К вечеру эта импровизированная гауптвахта была закрыта, сержанту Тарасову вернули ремень и погоны, и мы двинулись дальше.

Двигаясь по рокаде влево по фронту, мы направлялись в городок Ньирбатор. В Ньирбатор прибыли где-то часов в одиннадцать вечера. Было темно, город не освещался, население попряталось по подвалам, опасаясь немецких бомбежек. Фронт только прошел здесь и был совсем близко. Втянувшись обозом в город, почти в центре его мы увидели наши батареи. Колонна машин стояла с гаубицами на прицепе, двигатели не работали. Подошедший комбат, старший лейтенант Чистюхин, доложил командиру дивизиона, что закончилось горючее, подвоза решили ждать здесь.

Наш обоз тоже остановился, и все разбрелись по соседним дворам, по подвалам. Кто искал горючее, кто трофеи, а кто скоротечную фронтовую любовь... Проблуждали так в потемках часа три, и нам-таки кое в чем повезло. Уж не помню теперь кто, но кто-то из солдатиков, особенно любивший попромышлять за трофеями, из тех, кто все вокруг обшарит и обнюхает и все поприкинет, куда бы оно сгодилось - только взять нельзя, потому что солдату всегда надо работать и руки его должны быть свободными, и сам он налегке, и весь обоз его - один рюкзачок, да и тот частенько проверяемый командирами не заплесневел ли солдат, не оброс ли ненужным барахлом, мешающим ему воевать. Да и с мародерством в нашей армии было строго.

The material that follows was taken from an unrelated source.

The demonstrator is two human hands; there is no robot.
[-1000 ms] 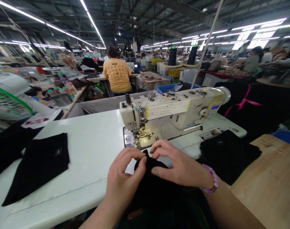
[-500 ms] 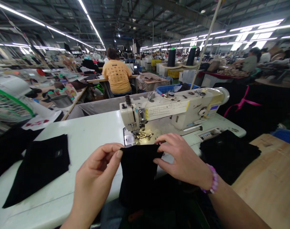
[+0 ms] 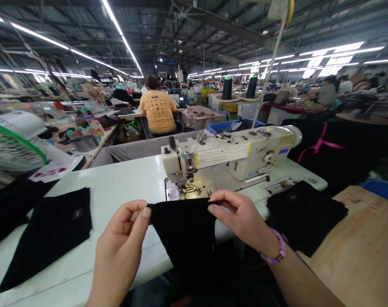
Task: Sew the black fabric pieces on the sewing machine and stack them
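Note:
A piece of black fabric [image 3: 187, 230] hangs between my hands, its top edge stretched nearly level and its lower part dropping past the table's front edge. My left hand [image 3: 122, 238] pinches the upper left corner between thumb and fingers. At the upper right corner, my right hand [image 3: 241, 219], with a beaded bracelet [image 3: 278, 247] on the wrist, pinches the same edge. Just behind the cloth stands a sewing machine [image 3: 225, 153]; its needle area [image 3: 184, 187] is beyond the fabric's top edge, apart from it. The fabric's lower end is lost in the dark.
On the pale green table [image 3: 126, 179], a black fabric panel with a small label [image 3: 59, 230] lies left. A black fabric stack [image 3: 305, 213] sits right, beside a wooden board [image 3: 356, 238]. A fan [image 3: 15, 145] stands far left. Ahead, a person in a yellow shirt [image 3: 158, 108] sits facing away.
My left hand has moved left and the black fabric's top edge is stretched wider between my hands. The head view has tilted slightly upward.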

Так вот, один из таких солдатиков, запыхавшись, прибежал к колонне машин и заявил, что в одном подвале нашел десятка полтора оплетенных бутылей, литров по сто каждая, со спиртом,

О трофейщики! Помню когда-то на Смоленщине, когда мы наступали по выжженной немцами земле, в нашем расчете был дед Солодовников, так тот собирал все куски стали для кресал и камни, которые особенно хорошо искрили при ударах. Постепенно его рюкзак наполнялся, наполнялся, становился почти неподъемным, пока не доходило дело до очередной проверки, или, как говорили солдаты на своем жаргоне - до шмона.